On Tue, Jan 06, 2009 at 12:29:14PM -0500, bfields wrote:
> From: J. Bruce Fields <bfields@citi.umich.edu>
> 
> This mutex should be unnecessary, and as of 4c728ef583b3d "add a
> vfs_fsync helper" it triggers a lockdep warning.
> 
> Signed-off-by: J. Bruce Fields <bfields@citi.umich.edu>
> ---
>  fs/nfsd/nfs4recover.c |    2 --
>  1 files changed, 0 insertions(+), 2 deletions(-)
> 
> On Tue, Jan 06, 2009 at 11:02:47AM +0100, Eric Sesterhenn wrote:
> > hi,
> > 
> > with todays -git i see the following lockdep warning, that wasnt there
> > yesterday.

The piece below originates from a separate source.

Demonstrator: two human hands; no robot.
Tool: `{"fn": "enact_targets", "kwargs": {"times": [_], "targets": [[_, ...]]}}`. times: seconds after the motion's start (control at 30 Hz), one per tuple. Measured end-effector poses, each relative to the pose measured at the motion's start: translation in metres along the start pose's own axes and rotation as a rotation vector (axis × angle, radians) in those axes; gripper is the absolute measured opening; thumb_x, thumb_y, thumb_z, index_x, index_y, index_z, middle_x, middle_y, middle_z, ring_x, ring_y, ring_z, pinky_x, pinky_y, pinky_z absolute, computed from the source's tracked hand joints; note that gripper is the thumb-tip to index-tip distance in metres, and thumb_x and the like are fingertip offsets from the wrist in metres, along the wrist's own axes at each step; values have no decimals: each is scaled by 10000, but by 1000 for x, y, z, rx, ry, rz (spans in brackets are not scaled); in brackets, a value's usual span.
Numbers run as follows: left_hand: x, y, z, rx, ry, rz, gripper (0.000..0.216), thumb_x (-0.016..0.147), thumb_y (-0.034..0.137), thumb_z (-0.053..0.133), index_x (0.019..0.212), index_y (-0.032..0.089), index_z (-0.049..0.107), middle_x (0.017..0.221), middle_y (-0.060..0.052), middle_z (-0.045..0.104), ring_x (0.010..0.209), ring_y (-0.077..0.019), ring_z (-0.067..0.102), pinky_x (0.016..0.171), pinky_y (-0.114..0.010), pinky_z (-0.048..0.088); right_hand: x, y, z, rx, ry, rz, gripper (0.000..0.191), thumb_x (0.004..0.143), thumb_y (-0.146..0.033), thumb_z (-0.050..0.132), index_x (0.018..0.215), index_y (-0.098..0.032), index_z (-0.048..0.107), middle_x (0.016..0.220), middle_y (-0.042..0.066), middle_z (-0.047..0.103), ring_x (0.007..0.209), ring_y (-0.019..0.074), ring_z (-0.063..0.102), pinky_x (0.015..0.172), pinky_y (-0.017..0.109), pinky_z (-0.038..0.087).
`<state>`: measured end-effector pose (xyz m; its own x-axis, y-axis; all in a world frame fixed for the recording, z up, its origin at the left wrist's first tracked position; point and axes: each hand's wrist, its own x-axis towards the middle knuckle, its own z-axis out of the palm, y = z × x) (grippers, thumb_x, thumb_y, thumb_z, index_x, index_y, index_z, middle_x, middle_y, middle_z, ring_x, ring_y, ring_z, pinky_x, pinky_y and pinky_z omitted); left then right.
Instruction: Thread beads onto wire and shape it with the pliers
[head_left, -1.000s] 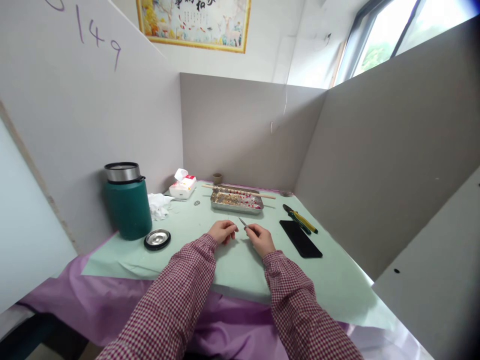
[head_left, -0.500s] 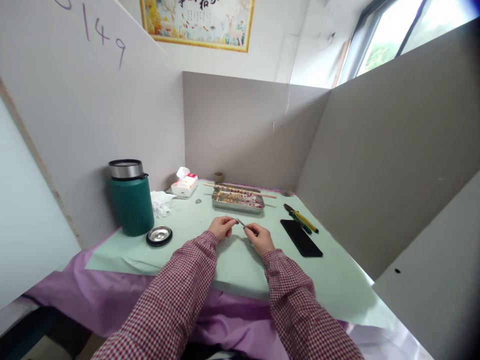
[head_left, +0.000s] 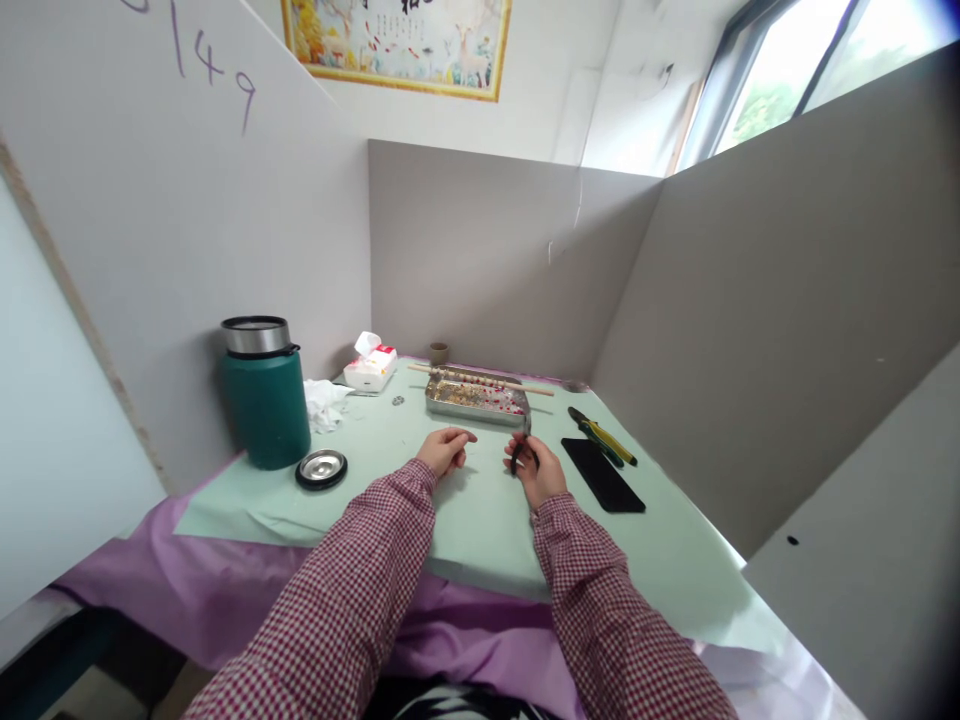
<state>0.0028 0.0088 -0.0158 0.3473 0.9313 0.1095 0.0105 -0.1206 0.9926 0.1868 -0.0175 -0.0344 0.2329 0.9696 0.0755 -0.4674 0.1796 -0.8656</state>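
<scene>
My right hand [head_left: 537,474] is wrapped around small black-handled scissors [head_left: 526,428], with the metal blades pointing away from me toward the tray. To its left, my left hand [head_left: 445,453] is closed in a pinch just above the table; whatever may lie between thumb and forefinger is too small to name. Beyond both hands stands a shallow metal tray [head_left: 466,411] holding gold and red bits that look like beads. A thin wooden stick [head_left: 536,391] rests across the tray, with a row of small pale and reddish pieces along it.
A green flask [head_left: 267,410] stands at left, its lid [head_left: 321,469] in front. Crumpled tissue [head_left: 322,402] and a tissue pack [head_left: 370,368] lie behind. At right are a black slab [head_left: 602,476] and yellow-green pliers [head_left: 611,441]. A small cup [head_left: 439,353] is at the back; partitions enclose the table.
My right hand has drawn away to the right from my left hand. The scissors have swung from pointing toward the left hand to pointing away from me. My left hand keeps its pinch.
</scene>
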Motion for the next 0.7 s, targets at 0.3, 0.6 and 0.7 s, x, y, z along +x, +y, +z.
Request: {"fn": "enact_targets", "kwargs": {"times": [0.3,0.6,0.7], "targets": [[-1,0,-2,-186,-124,-35,436,698,419,544,969,78,566,332,88,370,244,-33,217,299,-177,125,-11,12,12,-673,-187,-266,321,713,-425,536,821,-138,634,678,56,606,615,149,549,496,229,423],[-4,5,3,-122,-93,0,357,703,349,537,925,73,578,307,96,344,259,-38,250,333,-184,138,-16,14,15,-799,-209,-350,318,758,-425,485,822,-148,626,678,41,616,594,145,555,549,248,440],[-3,5,3,-75,-68,18,307,700,357,530,852,94,578,302,93,341,265,-41,260,329,-180,150,-17,14,15,-858,-203,-409,295,762,-407,481,813,-157,630,714,44,629,638,154,567,590,254,446]]}}
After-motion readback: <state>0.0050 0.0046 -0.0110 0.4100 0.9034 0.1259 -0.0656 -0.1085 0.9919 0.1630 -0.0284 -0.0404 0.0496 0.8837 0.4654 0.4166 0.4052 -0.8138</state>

It occurs after booting the box.
> 
> Thanks.  The much-hated recovery code strikes again.  I think this
> should do it?

No, then we just run into a deadlocks in unlink, create, or any of the
other nfsd operations that want the parent lock to cover more than just
the sync.  So 4c728ef583b3d just doesn't work for nfsd.

--b.

> 
> --b.
> 
> diff --git a/fs/nfsd/nfs4recover.c b/fs/nfsd/nfs4recover.c
> index 74f7b67..9fb5a10 100644
> --- a/fs/nfsd/nfs4recover.c
> +++ b/fs/nfsd/nfs4recover.c
> @@ -127,9 +127,7 @@ out_no_tfm:
>  static void
>  nfsd4_sync_rec_dir(void)
>  {
> -	mutex_lock(&rec_dir.dentry->d_inode->i_mutex);
>  	nfsd_sync_dir(rec_dir.dentry);
> -	mutex_unlock(&rec_dir.dentry->d_inode->i_mutex);
>  }
>  
>  int
> -- 
> 1.5.5.rc1
> 

^ permalink raw reply	[flat|nested] 6+ messages in thread

* Re: [PATCH] nfsd: fix double-lock of i_mutex on nfsv4 recovery directory
  2009-01-06 17:58   ` J. Bruce Fields
@ 2009-01-06 19:23     ` J. Bruce Fields
  2009-01-06 19:32       ` Christoph Hellwig
  0 siblings, 1 reply; 6+ messages in thread
From: J. Bruce Fields @ 2009-01-06 19:23 UTC (permalink / raw)
  To: Eric Sesterhenn; +Cc: linux-nfs, hch, neilb

On Tue, Jan 06, 2009 at 12:58:29PM -0500, bfields wrote:
> No, then we just run into a deadlocks in unlink, create, or any of the
> other nfsd operations that want the parent lock to cover more than just
> the sync.  So 4c728ef583b3d just doesn't work for nfsd.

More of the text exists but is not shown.